Pouca gente se atreve a dizer, mas o Backlog (tempo de demora para examinar pedidos de patente) do INPI não interessa ao consumidor final de produtos que estão em análise; tanto o contrário, beneficia sobretudo as empresas farmacêuticas estrangeiras. Isso porque, durante a dita demora, não há um prejuízo para a empresa que depositou o pedido de patente, pois concorrentes brasileiros não se arriscam a entrar no mercado enquanto não houver uma decisão final. Assim, atrasa-se ou impede-se a concorrência e os preços de produtos essenciais, como medicamentos, seguem em situação de monopólio. Como se não bastasse, a lei brasileira, por meio do artigo 40 da LPI, compensa essa espera não prejudicial com anos a mais de exclusividade. Assim, decisões pendentes são desejadas e estimuladas. Acompanhamos as práticas usadas pelas empresas para afastar decisões finais do horizonte. Para ilustrar, podemos falar do medicamento lopinavir/ritonavir, usado no tratamento de HIV/Aids. Sua patente foi anulada em 2012, mas até hoje concorrentes ainda não entraram no mercado, receosos diante da guerrilha jurídica e administrativa capitaneada pelas empresas transnacionais. Perdem os usuários. Perde o SUS. Perdem os concorrentes. Só não perde a empresa.
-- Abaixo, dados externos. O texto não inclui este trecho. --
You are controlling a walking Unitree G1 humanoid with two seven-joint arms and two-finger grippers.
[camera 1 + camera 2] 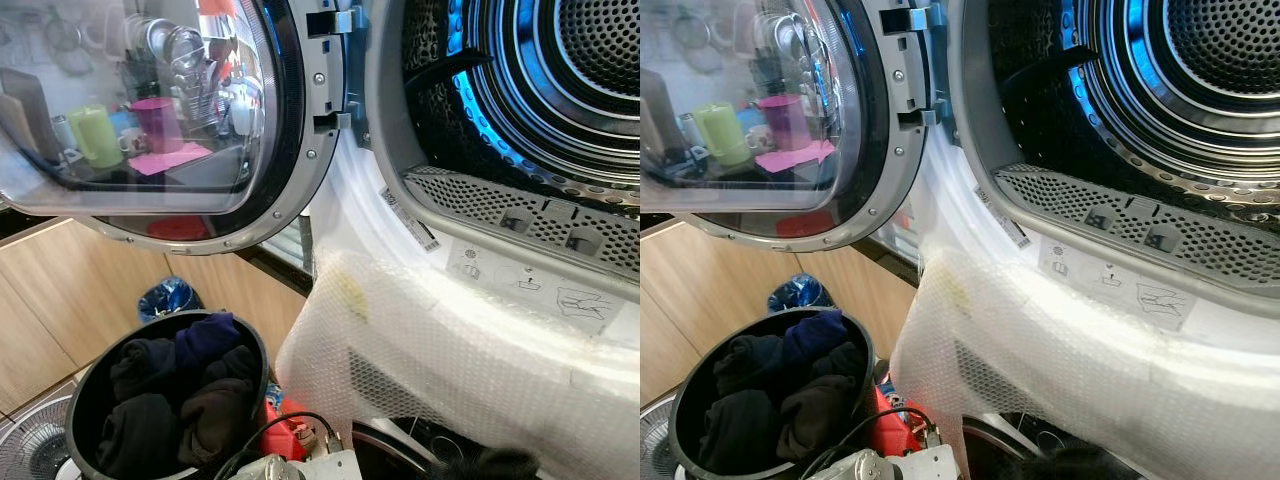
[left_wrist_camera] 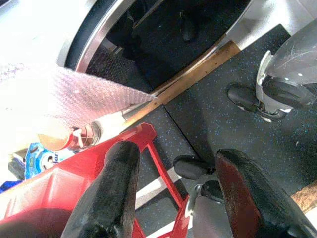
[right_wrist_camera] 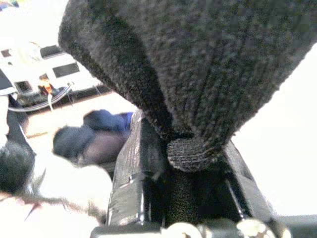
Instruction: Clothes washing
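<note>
Before the machine: washer drum (image 1: 560,90) standing open, door (image 1: 150,110) swung to the left.
Right gripper (image 3: 190,163): pinching a black knitted garment (image 3: 198,64) between its fingers.
Left gripper (image 2: 173,193): hanging low with fingers spread above a red frame (image 2: 64,178).
Basket (image 1: 85,385): sitting at lower left, holding dark clothes (image 1: 180,395).
Bubble wrap (image 1: 450,350): draping over the washer front below the opening.

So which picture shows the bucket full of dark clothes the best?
The left eye view: the round black bucket of dark clothes sits whole at lower left, rim and all. The right eye view shows it too, cropped at the bottom edge. The right wrist view gives a blurry glimpse behind the black knit garment.
</note>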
Intrigante é o fato de representantes de empresas farmacêuticas estrangeiras agora serem aqueles que denunciam e reclamam desse esquema que só lhes traz vantagem. A única explicação plausível é: vislumbraram outro ainda melhor e se chama PPH. Com o PPH talvez seja possível eliminar a única variável incômoda do esquema anterior: a autonomia do examinador brasileiro de fazer seu trabalho e eventualmente rejeitar uma patente, caso entenda ser a mesma imerecida. Nada que não pudesse ser contornado ou protelado no judiciário, mas para que gastar tanto dinheiro se é possível transformar o examinador brasileiro num robô que copia a decisão tomada em países mais “modernos”?
O PPH é um caminho para aprofundar o que o sistema de patentes tem de pior – a iniquidade. Como descrito pelo próprio Sr. Otto Licks, significa pressão sobre examinadores e harmonização de decisões entre países, mas países profundamente desiguais em volume de pedidos, de quantidade de analistas habilitados a proceder o exame e em capacidade de geração de inovação. Assim, o sistema transformará o escritório de patentes brasileiro num cartório de concessão de patentes estrangeiras, facilitando a vida das empresas desses países e fragilizando muito o trabalho do examinador nacional.
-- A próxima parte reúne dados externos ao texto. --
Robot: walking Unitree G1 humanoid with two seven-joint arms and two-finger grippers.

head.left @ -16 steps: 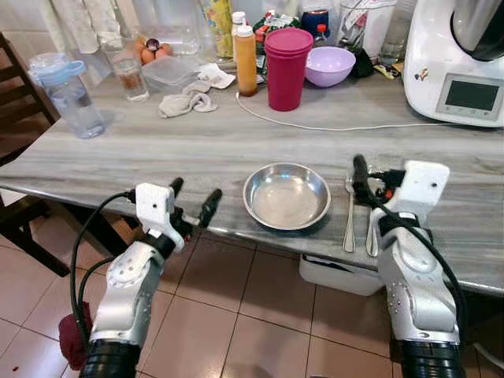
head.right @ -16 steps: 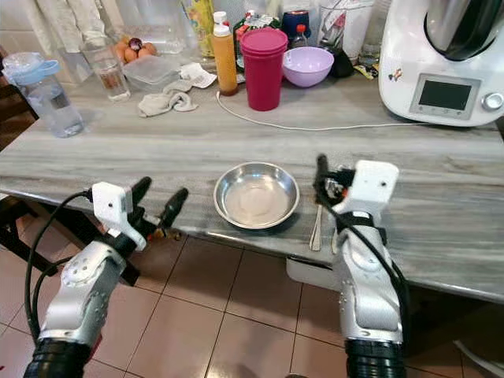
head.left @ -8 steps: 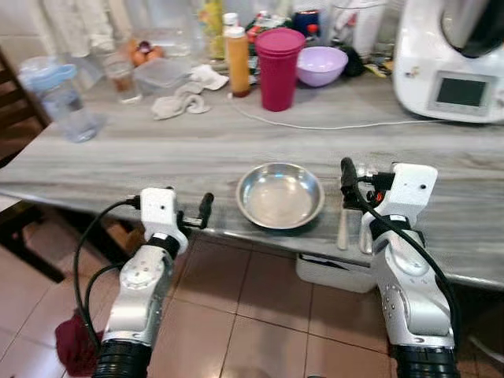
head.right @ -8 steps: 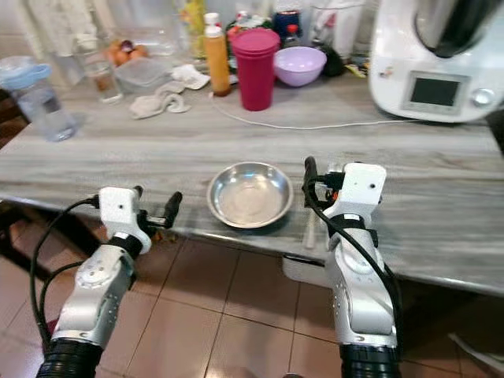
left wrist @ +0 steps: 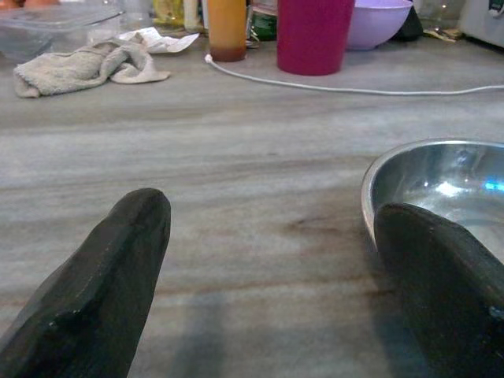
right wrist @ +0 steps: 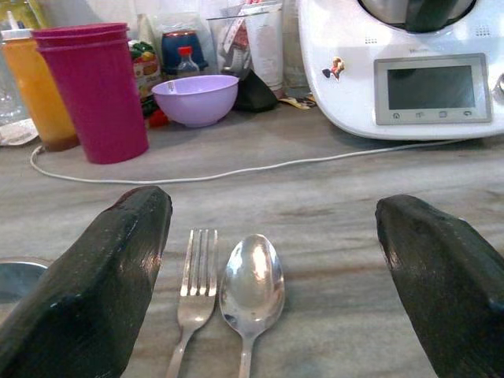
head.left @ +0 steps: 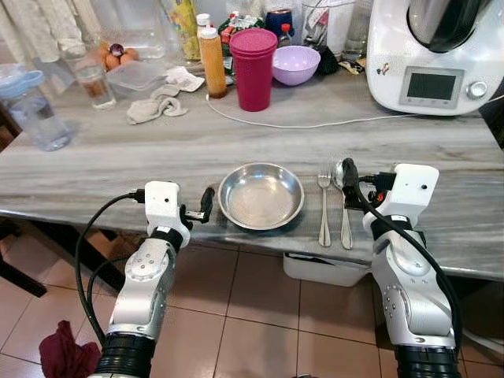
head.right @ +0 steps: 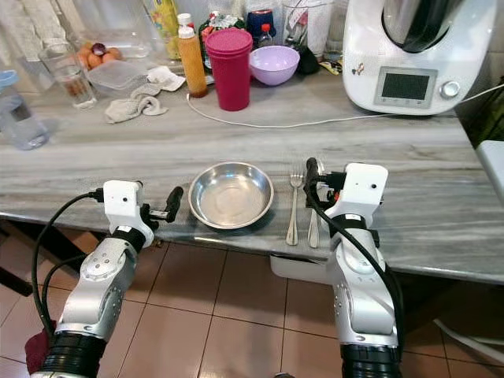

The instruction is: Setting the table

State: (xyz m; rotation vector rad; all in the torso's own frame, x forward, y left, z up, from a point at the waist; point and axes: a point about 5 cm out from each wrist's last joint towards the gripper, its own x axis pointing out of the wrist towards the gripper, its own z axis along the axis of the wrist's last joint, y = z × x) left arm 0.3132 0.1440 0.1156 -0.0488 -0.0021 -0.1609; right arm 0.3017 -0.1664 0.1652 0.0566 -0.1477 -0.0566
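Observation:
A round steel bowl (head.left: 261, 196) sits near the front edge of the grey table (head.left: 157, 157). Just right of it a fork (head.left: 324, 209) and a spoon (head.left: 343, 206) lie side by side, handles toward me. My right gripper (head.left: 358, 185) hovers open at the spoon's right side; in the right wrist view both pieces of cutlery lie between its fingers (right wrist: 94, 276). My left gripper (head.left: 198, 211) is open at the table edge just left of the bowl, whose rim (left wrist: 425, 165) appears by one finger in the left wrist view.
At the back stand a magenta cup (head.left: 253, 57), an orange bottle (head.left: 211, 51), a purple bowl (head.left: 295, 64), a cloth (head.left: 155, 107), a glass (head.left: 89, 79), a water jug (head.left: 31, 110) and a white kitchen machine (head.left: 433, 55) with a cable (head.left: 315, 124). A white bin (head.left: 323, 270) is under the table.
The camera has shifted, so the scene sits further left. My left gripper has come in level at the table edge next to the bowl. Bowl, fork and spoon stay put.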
Harmonizar decisões com os EUA ou com o Japão na área farmacêutica significará tão somente mais medicamentos patenteados no Brasil, com o incremento nos preços e diminuição do acesso. Ou seja, mais pessoas sem tratamento.
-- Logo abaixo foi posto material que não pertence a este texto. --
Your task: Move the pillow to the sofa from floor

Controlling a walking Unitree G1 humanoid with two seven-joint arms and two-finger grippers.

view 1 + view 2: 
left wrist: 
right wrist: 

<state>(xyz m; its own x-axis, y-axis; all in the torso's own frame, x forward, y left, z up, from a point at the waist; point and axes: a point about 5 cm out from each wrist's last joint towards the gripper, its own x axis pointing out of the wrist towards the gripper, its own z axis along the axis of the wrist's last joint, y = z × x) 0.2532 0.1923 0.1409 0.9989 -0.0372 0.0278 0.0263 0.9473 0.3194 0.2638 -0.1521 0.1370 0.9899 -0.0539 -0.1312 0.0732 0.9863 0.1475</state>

O oferecimento de um privilégio legal àquele que nada oferece à sociedade é em si um desvirtuamento do sistema e deve ser combatido. Essa é uma prerrogativa dos países e, portanto, zelar pela qualidade do exame é uma questão de soberania nacional. Cada país tem o dever de criar abordagens condizentes para cumprir com suas obrigações constitucionais, sobretudo aquelas relativas aos direitos humanos e ao direito à saúde.
Em análise de patentes, como em qualquer política pública séria, soluções mágicas não existem. A construção de um sistema rápido e eficiente de análise passa necessariamente por melhorias estruturais: mais examinadores valorizados, guias claros e condizentes com nosso estágio de inovação, capacidade administrativa e fluxos eficientes de informação. Programas de aceleração artificiais como o PPH servem apenas para garantir mais lucros para os que historicamente ganham com esse sistema. E não somos nós.